The PartitionRead::range() function can be optimized to skip over entire partitions during tree iteration.
src/partition_ops.rs:291-296 and src/partition_ops.rs:326-330
The SubAssign fallback uses .filter(|a| !b.contains(*a)), calling contains (binary search or tree lookup) per element. The other ops (BitAnd, BitXor) use O(n+m) merge_join_by on sorted iterators. Replace with:
(a, b) => {
*a = std::mem::take(a)
.iter()
.merge_join_by(b.iter(), L::Value::cmp)
.filter_map(|x| match x {
EitherOrBoth::Left(l) => Some(l),
_ => None,
})
.collect();
}Same fix applies to the SubAssign<&PartitionRef> impl.
src/partition/bitmap.rs:310-316
Both SubAssign impls (for &BitmapPartition and &BitSlice) clone the RHS bitmap just to negate it.

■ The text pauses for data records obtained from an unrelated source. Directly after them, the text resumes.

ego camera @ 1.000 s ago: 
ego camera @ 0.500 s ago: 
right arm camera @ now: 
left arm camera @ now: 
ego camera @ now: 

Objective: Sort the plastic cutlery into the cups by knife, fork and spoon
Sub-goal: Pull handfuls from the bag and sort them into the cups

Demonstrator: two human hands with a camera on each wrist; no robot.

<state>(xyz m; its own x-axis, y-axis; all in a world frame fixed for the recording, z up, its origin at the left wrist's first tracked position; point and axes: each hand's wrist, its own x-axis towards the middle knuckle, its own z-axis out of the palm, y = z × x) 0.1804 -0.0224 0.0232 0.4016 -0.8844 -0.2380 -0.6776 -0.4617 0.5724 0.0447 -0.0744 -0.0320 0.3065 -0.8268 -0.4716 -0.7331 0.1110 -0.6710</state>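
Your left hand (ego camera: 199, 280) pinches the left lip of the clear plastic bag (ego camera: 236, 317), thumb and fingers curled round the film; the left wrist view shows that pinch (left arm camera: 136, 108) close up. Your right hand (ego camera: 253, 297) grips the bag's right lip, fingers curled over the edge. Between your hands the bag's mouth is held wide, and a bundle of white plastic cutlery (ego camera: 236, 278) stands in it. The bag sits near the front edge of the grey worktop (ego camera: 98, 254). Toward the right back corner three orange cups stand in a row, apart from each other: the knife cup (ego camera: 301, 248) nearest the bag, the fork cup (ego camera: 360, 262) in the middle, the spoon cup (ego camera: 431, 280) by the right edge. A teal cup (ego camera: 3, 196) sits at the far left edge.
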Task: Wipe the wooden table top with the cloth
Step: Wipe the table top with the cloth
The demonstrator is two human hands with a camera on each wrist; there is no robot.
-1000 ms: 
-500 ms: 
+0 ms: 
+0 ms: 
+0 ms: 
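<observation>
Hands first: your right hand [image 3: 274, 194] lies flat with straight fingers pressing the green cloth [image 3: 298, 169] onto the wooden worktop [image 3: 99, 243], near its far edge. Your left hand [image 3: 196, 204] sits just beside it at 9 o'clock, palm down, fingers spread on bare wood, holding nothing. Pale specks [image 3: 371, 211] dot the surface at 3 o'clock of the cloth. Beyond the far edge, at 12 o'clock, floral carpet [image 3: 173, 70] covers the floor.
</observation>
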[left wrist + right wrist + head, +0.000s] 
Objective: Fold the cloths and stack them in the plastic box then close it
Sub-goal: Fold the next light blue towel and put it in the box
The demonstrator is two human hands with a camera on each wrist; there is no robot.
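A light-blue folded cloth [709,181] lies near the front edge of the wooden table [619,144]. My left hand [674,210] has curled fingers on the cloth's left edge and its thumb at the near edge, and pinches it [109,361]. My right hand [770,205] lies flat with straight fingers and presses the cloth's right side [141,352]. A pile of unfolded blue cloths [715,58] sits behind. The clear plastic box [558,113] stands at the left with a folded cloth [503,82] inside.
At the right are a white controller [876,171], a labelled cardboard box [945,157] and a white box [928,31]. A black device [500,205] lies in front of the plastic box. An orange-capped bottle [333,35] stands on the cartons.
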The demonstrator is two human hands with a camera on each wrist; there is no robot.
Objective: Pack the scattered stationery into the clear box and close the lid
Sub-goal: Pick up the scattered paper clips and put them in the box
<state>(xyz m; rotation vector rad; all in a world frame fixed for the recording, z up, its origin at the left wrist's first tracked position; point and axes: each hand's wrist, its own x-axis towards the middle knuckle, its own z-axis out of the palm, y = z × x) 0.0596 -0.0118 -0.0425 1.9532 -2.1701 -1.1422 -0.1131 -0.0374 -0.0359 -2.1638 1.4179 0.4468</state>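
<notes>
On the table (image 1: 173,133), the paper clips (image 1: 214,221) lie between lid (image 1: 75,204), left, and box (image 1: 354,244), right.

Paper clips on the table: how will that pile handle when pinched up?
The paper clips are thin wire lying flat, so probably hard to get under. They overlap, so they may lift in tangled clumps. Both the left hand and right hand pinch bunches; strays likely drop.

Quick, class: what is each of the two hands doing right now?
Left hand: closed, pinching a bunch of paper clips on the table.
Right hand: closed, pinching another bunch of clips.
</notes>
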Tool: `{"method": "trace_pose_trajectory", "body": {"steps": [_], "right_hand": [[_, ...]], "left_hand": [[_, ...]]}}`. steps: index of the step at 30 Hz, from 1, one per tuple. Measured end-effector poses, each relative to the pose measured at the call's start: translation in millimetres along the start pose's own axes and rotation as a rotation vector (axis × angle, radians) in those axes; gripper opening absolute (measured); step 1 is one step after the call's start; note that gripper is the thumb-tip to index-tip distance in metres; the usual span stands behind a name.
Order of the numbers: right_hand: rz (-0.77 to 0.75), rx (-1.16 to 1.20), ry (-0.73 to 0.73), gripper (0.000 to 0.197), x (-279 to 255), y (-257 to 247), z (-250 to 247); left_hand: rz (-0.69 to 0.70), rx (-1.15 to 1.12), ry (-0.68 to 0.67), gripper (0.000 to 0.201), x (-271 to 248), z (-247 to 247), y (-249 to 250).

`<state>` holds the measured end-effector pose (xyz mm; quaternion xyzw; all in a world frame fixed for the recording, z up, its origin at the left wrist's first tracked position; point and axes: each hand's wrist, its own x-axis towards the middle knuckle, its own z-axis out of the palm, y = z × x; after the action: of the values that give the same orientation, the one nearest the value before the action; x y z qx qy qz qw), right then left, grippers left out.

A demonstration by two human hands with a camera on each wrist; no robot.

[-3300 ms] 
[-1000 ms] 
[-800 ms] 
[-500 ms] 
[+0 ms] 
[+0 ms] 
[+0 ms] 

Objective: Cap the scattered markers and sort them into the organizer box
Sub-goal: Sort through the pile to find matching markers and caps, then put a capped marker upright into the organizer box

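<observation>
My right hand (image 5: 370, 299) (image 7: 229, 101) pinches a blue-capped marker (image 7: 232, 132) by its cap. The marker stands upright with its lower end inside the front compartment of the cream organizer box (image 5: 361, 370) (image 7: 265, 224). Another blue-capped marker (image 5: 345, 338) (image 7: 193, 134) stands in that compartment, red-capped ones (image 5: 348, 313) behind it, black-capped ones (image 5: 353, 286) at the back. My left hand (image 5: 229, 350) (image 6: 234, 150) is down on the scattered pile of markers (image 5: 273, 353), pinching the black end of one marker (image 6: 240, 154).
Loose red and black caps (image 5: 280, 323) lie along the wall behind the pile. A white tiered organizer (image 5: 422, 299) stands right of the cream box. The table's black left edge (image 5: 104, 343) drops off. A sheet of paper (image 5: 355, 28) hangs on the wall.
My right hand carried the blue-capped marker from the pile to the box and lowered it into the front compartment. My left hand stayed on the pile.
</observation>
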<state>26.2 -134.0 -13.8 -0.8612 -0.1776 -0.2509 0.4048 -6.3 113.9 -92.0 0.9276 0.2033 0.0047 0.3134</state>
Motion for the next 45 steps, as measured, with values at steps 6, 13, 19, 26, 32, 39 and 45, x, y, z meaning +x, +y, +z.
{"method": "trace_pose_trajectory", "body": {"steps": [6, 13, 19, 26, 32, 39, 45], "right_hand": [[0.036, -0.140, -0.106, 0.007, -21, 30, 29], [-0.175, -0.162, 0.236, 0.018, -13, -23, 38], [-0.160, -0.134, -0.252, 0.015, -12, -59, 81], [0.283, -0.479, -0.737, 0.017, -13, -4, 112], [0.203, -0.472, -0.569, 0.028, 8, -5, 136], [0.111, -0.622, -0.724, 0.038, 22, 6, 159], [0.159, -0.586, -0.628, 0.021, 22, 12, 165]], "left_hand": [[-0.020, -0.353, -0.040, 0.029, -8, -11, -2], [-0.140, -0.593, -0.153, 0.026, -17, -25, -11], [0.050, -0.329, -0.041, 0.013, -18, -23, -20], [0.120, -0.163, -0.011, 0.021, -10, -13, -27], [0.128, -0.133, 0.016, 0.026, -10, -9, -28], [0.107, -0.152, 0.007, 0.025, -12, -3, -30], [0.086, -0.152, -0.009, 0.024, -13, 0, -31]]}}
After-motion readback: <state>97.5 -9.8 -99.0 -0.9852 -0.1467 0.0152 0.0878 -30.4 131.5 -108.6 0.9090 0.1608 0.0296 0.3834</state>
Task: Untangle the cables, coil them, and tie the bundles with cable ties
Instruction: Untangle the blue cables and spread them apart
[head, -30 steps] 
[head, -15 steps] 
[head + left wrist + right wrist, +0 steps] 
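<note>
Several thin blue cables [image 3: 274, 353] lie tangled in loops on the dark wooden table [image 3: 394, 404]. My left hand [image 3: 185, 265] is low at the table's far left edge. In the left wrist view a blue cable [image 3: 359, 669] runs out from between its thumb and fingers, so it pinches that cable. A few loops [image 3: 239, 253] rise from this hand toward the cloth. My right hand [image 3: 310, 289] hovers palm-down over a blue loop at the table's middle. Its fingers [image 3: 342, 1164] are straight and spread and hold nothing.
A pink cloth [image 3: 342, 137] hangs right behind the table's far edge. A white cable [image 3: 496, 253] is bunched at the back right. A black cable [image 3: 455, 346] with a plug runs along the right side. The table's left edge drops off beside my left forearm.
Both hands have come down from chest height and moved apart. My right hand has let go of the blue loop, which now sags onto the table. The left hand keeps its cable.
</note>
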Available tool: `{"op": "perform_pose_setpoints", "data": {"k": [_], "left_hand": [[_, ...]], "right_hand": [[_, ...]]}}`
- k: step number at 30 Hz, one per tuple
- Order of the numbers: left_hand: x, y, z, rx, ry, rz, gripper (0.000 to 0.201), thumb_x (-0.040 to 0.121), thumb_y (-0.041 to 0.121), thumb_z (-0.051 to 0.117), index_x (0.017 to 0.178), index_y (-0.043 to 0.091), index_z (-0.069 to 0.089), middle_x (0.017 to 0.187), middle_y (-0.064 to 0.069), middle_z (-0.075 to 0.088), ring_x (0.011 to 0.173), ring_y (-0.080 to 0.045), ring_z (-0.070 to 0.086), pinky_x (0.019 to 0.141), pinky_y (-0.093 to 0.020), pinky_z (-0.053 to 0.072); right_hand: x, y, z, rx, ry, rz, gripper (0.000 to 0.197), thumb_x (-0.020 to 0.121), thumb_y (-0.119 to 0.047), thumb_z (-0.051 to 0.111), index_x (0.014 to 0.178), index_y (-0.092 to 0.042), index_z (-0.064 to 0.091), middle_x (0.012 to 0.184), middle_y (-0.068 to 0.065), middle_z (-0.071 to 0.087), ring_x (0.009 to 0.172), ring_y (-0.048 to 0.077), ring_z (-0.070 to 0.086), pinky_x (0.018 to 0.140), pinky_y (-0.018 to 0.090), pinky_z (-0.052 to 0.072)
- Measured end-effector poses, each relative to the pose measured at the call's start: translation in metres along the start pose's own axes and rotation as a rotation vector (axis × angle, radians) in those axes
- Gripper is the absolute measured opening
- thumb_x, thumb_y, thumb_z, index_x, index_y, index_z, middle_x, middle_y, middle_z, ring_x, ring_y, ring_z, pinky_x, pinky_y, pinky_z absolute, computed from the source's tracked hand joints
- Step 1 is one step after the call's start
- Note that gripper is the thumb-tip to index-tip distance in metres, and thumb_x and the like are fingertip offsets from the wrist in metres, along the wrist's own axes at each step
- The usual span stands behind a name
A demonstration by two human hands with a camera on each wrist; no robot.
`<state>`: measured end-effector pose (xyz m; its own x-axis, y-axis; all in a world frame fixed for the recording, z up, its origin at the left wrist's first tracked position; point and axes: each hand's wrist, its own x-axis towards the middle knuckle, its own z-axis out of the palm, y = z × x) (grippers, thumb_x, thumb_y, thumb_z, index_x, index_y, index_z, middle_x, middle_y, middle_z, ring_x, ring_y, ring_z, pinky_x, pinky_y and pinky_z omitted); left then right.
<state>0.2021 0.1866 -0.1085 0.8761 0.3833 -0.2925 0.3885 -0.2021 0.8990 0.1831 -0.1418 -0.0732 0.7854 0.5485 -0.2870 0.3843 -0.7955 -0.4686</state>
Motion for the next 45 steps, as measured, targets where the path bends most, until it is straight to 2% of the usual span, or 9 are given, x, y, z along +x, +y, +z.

Use an in-place loop over raw slices instead:
for (dst, src) in self.bitmap.as_raw_mut_slice().iter_mut()
.zip(rhs.bitmap.as_raw_slice().iter())
{
dst.store_value(dst.load_value() & !src.load_value());
}src/partition.rs:124-128
When cardinality == 0 and L::ALLOW_TREE, optimize_kind returns PartitionKind::Tree, which converts an empty VecPartition (const, no allocation) into a TreePartition (creates a BTreeMap) for no benefit — empty partitions encode as PartitionKind::Empty regardless. Return PartitionKind::Empty instead.
The README table doesn't match current test expectations in src/splinter.rs:882-927. Several entries are stale after compression improvements:
| Test | README | Actual |
|---|---|---|
| fully dense | 121 | 87 |
| dense low | 529 | 291 |
| dense mid/low | 4113 | 2393 |
| dense throughout | 4113 | 2790 |
The logic for contains_all and contains_any is implemented three times for each partition variant (owned in partition/*.rs, ref in codec/partition_ref.rs, tree in both). The Vec and Run implementations are nearly identical. A shared free function taking iterators could reduce this duplication.
src/count.rs:56-65
count_bitmap_runs indexes bitmap[0] and bitmap[1..] without checking length. It's only called from BitmapPartition::count_runs where length is always ≥256, but the function is pub with no documented precondition. Add debug_assert!(!bitmap.is_empty()) or handle the empty case.
src/partition.rs:530-531
if kind == PartitionKind::Tree && i == 5 {
println!("break") // debug leftover, remove
}src/codec/encoder.rs:136 has static_assertions::assert_cfg!(target_endian = "little") which is a hard compile-time failure on big-endian. Cargo.toml and README should document this platform restriction.